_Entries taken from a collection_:
==========

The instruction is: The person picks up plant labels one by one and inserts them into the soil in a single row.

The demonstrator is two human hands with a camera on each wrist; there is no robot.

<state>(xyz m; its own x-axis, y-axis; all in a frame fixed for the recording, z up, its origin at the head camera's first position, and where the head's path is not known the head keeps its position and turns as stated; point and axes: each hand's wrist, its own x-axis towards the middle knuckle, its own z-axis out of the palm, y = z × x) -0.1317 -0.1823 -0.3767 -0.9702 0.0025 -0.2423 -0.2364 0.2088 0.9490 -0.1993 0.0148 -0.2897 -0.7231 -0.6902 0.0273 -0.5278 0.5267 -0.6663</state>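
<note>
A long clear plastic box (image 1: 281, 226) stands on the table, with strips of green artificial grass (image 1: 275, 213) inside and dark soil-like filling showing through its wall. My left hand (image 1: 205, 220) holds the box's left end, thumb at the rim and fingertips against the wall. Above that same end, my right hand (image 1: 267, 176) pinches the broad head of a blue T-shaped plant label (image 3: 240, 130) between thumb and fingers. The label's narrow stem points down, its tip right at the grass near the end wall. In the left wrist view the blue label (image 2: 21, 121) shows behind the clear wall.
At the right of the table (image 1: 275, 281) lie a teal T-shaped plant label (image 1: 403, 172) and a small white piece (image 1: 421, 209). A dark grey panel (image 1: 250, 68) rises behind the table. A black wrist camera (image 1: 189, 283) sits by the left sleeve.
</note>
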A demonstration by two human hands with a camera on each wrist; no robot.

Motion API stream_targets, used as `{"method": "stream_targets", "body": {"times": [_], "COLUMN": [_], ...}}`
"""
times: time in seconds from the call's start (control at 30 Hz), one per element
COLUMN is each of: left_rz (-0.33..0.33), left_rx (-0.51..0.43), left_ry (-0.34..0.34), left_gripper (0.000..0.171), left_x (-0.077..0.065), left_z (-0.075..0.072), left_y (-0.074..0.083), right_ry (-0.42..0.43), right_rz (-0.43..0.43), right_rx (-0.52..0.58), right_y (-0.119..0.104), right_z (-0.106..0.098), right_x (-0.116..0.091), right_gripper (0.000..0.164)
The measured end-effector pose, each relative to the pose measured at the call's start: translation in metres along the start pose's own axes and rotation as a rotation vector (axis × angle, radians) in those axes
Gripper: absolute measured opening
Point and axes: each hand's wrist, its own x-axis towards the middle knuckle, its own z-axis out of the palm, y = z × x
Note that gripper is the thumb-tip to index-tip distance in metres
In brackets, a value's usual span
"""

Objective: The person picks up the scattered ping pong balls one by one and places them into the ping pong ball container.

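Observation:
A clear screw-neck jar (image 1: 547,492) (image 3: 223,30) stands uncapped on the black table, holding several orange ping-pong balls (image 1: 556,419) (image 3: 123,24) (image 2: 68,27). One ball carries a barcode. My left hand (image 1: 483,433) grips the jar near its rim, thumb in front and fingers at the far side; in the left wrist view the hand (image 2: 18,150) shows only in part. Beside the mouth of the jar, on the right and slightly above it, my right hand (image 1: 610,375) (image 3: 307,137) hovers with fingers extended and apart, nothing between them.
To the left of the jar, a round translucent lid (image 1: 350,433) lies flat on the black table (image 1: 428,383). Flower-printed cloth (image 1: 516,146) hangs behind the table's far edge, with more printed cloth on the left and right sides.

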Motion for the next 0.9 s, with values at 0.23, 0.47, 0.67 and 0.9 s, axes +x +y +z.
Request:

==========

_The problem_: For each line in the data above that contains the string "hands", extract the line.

_Output of the exercise_:
The demonstrator is two human hands with a camera on each wrist; there is no robot.
A demonstration by two human hands with a camera on each wrist; no robot.

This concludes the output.